5. I ruthlessly throw images away. For instance, on a contact sheet all the shots of the same location may be excellent, but there may be one or two that stand above the rest. Those are the two images I will work on. The others are stored away, but not used. If an image is not working, and I've tried a few things, given it some space, etc, then it will be discarded. If there is a glaring problem with focus for instance, then it is discarded. If the composition just isn't working, and no amount of cropping helps - then it's discarded. Sometimes I have a nice image, but something causes it to be discarded because it's simply too much effort to get it right. Good images should not take a long time to edit. They should just come together smoothly.

6. Quality Control. Ok, so I have say 40 rolls of film, each with 10 images on them - that's 400 images. I'll edit it down to around 80 images. Those that are really standing out mixed with those that are nice. Some may stay because I want to show an aspect of a location that is not already covered by the proposed final portfolio. But I will keep editing down, until I have a smaller number of images. If you want to be a good photographer, you have to be objective about your work and maintain a certain level of quality. Only release what you are truly happy with (unless you suffer from very high expectations in which case you are in trouble).

7. Be kind to your mistakes, try to see the images as someone else would. Some flaws are acceptible, and if the image still conveys a spirit or 'feeling' that you like, even though it's slightly blurred due to camera shake - then it's an image that still works. Images should be read on face value. Pixel peeping is not a productive activity. See the wood, not the trees.

8. Live with the images for a while. You get a sense of distance from the whole process and can then be more objective about your work.

I've taken around three weeks to produce 40 images. To some digital shooters, this is not a way forward, but for me : it IS the way forward. Good images, ones that I can live with and feel close too, can only be born correctly if I am receptive and nurtiring with what I do.

El Arbol de Piedra

On the Bolivian Altiplano, I photographed El Arbol de Piedra (the stone tree) around 6am. el-arbol-de-piedra

I had to retreat to the 4WD and sit in the warmth because my hands had gone so cold that they had become unresponsive. I couldn't operate my camera. It was a stunning revelation because I wasn't aware of it being cold.

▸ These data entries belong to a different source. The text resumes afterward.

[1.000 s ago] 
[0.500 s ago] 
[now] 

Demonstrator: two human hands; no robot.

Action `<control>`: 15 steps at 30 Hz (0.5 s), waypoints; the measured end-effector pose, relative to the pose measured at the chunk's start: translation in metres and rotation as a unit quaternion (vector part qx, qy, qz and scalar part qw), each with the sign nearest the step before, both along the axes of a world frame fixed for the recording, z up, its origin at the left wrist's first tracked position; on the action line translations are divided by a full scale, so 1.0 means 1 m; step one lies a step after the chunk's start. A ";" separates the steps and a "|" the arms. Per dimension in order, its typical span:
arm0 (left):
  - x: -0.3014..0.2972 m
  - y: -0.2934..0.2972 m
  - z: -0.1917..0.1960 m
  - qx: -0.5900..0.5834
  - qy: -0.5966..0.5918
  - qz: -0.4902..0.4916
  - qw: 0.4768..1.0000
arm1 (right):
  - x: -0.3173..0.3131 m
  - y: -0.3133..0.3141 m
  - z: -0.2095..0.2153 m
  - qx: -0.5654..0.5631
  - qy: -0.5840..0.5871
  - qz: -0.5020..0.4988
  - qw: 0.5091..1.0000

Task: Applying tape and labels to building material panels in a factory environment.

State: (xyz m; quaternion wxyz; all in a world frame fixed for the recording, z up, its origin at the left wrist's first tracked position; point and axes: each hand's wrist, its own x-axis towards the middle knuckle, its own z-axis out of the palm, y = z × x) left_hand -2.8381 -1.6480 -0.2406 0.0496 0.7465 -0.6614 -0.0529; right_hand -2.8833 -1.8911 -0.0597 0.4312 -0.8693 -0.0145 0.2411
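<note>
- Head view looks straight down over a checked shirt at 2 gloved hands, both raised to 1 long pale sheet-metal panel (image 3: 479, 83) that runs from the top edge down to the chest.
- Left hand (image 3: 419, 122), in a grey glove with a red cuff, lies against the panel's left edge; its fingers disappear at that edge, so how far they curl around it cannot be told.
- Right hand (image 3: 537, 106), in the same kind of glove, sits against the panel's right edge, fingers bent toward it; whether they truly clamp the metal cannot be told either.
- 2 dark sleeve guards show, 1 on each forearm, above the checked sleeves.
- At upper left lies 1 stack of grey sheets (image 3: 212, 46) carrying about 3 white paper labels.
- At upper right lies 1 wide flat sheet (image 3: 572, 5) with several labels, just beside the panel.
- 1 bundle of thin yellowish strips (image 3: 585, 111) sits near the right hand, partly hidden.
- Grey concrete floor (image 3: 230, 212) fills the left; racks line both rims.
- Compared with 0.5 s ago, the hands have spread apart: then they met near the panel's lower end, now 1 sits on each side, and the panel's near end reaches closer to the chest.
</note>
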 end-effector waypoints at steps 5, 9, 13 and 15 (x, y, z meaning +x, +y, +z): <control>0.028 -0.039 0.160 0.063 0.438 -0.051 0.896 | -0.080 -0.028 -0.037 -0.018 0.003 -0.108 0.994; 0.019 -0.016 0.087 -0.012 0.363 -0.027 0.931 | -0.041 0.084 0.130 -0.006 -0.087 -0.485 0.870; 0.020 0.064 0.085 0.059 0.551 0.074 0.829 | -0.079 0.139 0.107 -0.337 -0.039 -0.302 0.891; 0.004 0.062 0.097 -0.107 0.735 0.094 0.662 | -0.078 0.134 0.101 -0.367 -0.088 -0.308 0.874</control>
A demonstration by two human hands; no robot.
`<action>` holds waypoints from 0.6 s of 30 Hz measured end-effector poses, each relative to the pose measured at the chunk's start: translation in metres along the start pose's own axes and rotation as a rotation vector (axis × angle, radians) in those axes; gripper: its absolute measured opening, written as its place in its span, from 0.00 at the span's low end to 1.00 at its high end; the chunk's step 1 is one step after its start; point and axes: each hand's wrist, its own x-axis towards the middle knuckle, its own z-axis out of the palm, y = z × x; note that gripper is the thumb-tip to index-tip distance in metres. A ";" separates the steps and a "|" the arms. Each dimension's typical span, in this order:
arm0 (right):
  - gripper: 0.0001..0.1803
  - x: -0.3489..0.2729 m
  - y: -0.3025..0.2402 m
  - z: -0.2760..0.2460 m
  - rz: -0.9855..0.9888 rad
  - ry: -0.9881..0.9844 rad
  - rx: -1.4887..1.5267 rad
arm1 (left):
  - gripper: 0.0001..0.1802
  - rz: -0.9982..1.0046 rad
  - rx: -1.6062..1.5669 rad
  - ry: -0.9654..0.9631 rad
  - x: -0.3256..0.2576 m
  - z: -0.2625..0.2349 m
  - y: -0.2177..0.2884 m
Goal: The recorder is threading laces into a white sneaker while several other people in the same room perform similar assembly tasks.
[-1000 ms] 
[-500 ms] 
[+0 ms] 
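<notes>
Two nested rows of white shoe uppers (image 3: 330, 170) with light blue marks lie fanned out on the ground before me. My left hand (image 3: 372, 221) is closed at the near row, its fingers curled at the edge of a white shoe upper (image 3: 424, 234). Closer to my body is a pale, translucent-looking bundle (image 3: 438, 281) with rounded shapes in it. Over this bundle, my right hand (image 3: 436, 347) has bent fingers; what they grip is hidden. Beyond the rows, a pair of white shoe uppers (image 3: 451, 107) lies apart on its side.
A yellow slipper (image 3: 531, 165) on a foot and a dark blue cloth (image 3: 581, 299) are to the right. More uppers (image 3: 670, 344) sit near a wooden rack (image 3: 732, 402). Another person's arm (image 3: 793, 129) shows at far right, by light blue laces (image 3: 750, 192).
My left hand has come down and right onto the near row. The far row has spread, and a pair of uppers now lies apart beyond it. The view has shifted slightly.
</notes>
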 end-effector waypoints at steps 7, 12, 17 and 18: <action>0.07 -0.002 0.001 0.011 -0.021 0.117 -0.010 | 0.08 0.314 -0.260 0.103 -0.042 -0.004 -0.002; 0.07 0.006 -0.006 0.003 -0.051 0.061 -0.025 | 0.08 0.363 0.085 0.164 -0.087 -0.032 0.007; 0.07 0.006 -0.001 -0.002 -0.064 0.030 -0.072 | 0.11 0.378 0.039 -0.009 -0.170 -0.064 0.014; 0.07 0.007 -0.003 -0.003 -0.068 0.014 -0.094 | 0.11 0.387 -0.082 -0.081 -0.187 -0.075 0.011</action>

I'm not sure if this was because I was suffering slight altitude sickness problems anyway, but at the time I thought it was just that temperatures at higher altitudes just 'felt different' from the cold I know so well in a Scottish winter.

I dug out the contact sheet of film yesterday and this was the one that really stood out. It was shot a little bit earler than the rest and the light was just a bit more magical. Wish I'd laid off on the polariser though, but all the same, I'm happy with this shot.

Dali was apparently inspired by this very location and now that I've been there, I can exactly see how.

I shot this with a Mamiya 7 and I can't remember if it was wide angle (50mm) or standard (80mm). But I do remember not using a Grad filter because I found that the landscapes in Bolivia seemed to have the same luminance as the skies did. I don't know why that should be.

Just one of the many strange things I found different about shooting this landscape, compared to any other I've done so far.